Em 2023, enquanto exploravam as profundezas esmagadoras do Golfo do Alasca, os cientistas encontraram uma anomalia dourada e cintilante que desafiava qualquer explicação imediata. Preso a uma rocha a 3.250 metros (aproximadamente 2 milhas) abaixo da superfície, o objeto apareceu como uma esfera de 10 centímetros (4 polegadas) com um buraco misterioso no centro.
Inicialmente, os pesquisadores a bordo do navio NOAA Okeanos Explorer especularam que haviam encontrado uma caixa de ovo abandonada ou talvez uma nova espécie estranha de esponja. No entanto, após três anos de intensa investigação multidisciplinar, o mistério foi finalmente resolvido – e a realidade é tão fascinante como a especulação inicial.
Do “filme de terror” à descoberta biológica
A descoberta foi feita usando o veículo operado remotamente (ROV) Deep Discoverer. À medida que as luzes do veículo atingiram a massa dourada, a transmissão ao vivo provocou intriga imediata e até um pouco de receio entre a tripulação.
“Só espero que, quando cutucarmos, alguma coisa não decida sair”, comentou um pesquisador durante a expedição, observando que o objeto parecia “o início de um filme de terror”.
O que parecia ser um recipiente biológico era na verdade um pedaço de tecido descartado. Através de meticulosas análises morfológicas e genéticas, os cientistas determinaram que o “orbe” era uma cutícula – essencialmente uma camada de “pele” – derramada por uma anêmona do fundo do mar conhecida como Relicanthus daphneae .
Decodificando o Espécime Dourado
Identificar o objeto não foi uma tarefa simples. O zoólogo Allen Collins, da NOAA Fisheries, observou que o espécime exigia uma combinação especializada de conhecimentos genéticos, morfológicos e de bioinformática para ser decodificado.

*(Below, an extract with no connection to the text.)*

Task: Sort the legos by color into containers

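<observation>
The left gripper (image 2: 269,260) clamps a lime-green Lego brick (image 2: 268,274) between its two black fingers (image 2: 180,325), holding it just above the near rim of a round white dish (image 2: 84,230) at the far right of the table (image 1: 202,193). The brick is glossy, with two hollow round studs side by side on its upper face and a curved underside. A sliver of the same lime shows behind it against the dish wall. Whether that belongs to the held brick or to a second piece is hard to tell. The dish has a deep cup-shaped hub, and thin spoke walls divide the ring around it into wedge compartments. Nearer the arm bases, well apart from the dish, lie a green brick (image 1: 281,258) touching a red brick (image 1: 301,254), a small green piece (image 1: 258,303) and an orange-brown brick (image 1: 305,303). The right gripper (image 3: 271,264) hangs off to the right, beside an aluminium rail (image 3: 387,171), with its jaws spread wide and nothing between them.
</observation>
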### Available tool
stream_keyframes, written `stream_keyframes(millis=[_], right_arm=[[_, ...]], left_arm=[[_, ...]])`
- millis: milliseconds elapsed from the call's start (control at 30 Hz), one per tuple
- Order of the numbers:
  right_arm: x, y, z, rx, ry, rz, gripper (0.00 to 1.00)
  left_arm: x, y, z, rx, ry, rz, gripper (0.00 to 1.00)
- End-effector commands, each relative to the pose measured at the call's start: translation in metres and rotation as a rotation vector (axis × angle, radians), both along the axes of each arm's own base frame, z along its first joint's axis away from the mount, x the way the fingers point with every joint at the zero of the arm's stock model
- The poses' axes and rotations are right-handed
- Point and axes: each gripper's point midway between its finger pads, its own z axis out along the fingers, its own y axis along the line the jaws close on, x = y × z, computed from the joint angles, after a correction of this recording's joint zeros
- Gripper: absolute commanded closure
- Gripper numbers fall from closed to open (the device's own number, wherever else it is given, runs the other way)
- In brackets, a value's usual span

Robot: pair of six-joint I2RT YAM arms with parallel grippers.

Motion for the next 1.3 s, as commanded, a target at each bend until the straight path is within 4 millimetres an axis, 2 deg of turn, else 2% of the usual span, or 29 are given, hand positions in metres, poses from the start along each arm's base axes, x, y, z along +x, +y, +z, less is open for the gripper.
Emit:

A investigação enfrentou vários obstáculos:
– Anatomia: A amostra não possuía os órgãos internos padrão de um animal, consistindo em vez de uma massa fibrosa repleta de células urticantes chamadas cnidócitos.
– Complicações de DNA: O teste inicial de DNA foi inconclusivo porque a massa dourada foi fortemente colonizada por vários organismos microscópicos.

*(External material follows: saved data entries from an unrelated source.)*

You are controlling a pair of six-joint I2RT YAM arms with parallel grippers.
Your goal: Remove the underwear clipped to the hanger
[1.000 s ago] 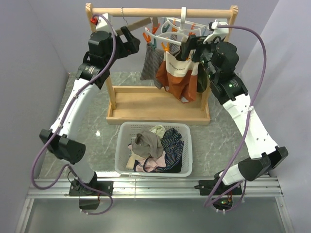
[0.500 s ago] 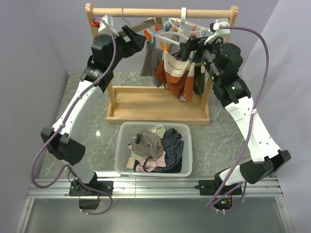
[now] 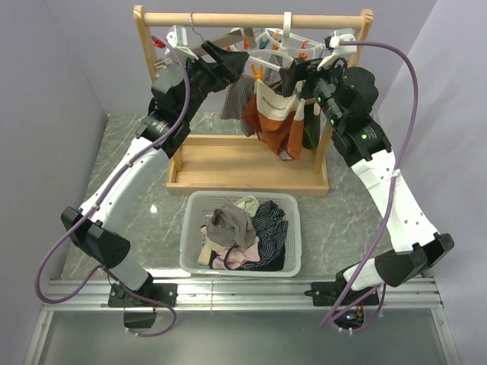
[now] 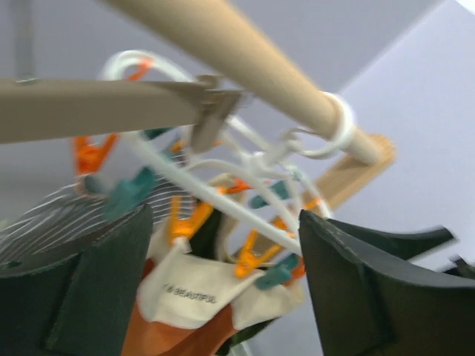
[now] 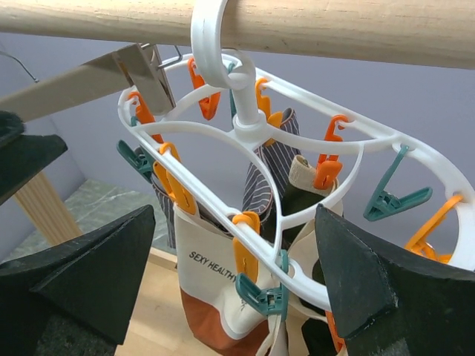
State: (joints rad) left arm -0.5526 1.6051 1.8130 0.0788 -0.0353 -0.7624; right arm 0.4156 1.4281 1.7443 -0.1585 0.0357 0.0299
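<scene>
The white hanger (image 3: 275, 44) hangs by its hook on the wooden rod, its orange and teal pegs dangling. Underwear is clipped under it: a rust-orange pair with a cream printed band (image 3: 278, 114), a grey pin-striped pair (image 3: 239, 95) and a dark olive pair (image 3: 310, 125). My left gripper (image 3: 237, 58) is open at the hanger's left edge. In the left wrist view the hanger (image 4: 223, 174) and the cream band (image 4: 189, 285) lie beyond the left gripper (image 4: 223, 289). My right gripper (image 3: 295, 74) is open at the hanger's right side. The right wrist view shows the right gripper (image 5: 234, 285) before a hanger ring (image 5: 245, 133) and the cream band (image 5: 204, 271).
The wooden rack has a top rod (image 3: 228, 18), side posts and a flat base (image 3: 228, 163). A bare wooden clip hanger (image 4: 89, 107) hangs at the left of the rod. A white basket (image 3: 190, 228) in front of the rack holds several loose garments. Grey walls close in on both sides.
My left arm has swung right along the rod until its gripper reached the hanger's left edge. My right gripper has risen slightly beside the hanger. Both stay open.
</scene>
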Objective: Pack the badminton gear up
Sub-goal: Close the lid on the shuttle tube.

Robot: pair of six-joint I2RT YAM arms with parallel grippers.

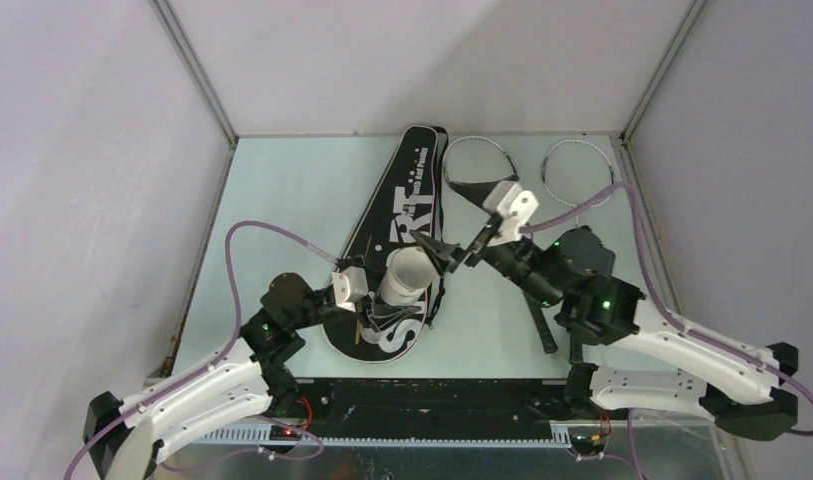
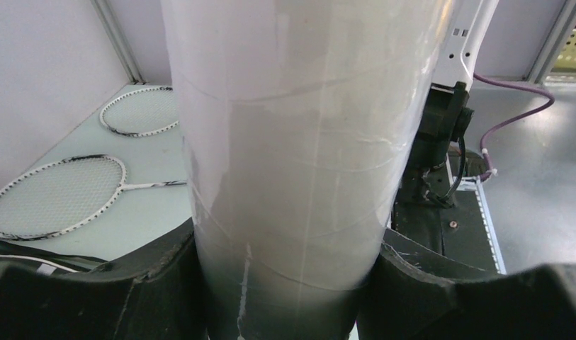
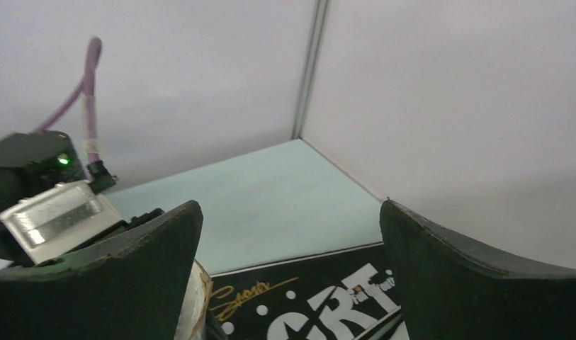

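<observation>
Table (image 1: pixel 292 200): pale green, walled on 3 sides. SPORT bag (image 1: pixel 407 185) = landmark, black, lies flat and diagonal mid-table, narrow end far, wide end near the arm bases.

2 rackets (image 2: pixel 58 195) (image 2: pixel 139 110): flat on the table, right of the bag, heads side by side level w/ the bag's far end, black handles running toward the near edge. Neither is in the bag, neither touched.

Tube (image 2: pixel 292 177): white, off the table, held above the bag's wide near end, tilted, open mouth facing up toward the top cam. Inside can't be made out.

L gripper (image 1: pixel 380 290): over the bag's near-left edge, fingers (image 2: pixel 93 297) clamped on both sides of the tube.

R gripper (image 3: pixel 292 283): just right of the bag's middle, beside the tube mouth, fingers (image 3: pixel 469 283) spread wide, nothing between them, bag lettering visible below.
</observation>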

– A Solução: Foi somente através do sequenciamento completo do genoma que os pesquisadores confirmaram a correspondência com R. daphneae, um cnidário capaz de desenvolver tentáculos com mais de dois metros de comprimento.
O material em si é composto em grande parte por quitina, uma substância fibrosa e resistente encontrada nas conchas dos insetos e nas paredes celulares dos fungos, que permitiu que a “pele” mantivesse sua estrutura no fundo do mar.
Por que uma anêmona troca de pele?
A descoberta levanta questões significativas sobre o ciclo de vida e o movimento dos organismos do fundo do mar. Os cientistas propuseram duas teorias principais sobre a existência deste orbe dourado:
- Locomoção: Observações sugerem que essas anêmonas podem ser capazes de se separar de sua camada externa para se moverem para um novo local.
- Reprodução: O orbe pode ser um remanescente de um processo de reprodução assexuada incompleto conhecido como laceração do pedal. Neste processo, um animal abandona a sua base para permitir que um novo pólipo cresça a partir do coto restante.
Independentemente do motivo exato, a cutícula descartada serve a um propósito ecológico vital. A alta concentração de microrganismos que vivem no tecido sugere que essas “peles descamadas” atuam como pontos de acesso em microescala para atividade microbiana, desempenhando um papel crucial no ciclo do nitrogênio, fornecendo alimento para micróbios do fundo do mar.
Conclusão
A identificação do orbe dourado revela que mesmo os produtos “residuais” nas profundezas do oceano desempenham um papel no ecossistema, agindo como centros de nutrientes para a vida microbiana. Esta descoberta sublinha a importância da exploração do mar profundo na descoberta dos complexos processos biológicos que sustentam o nosso planeta.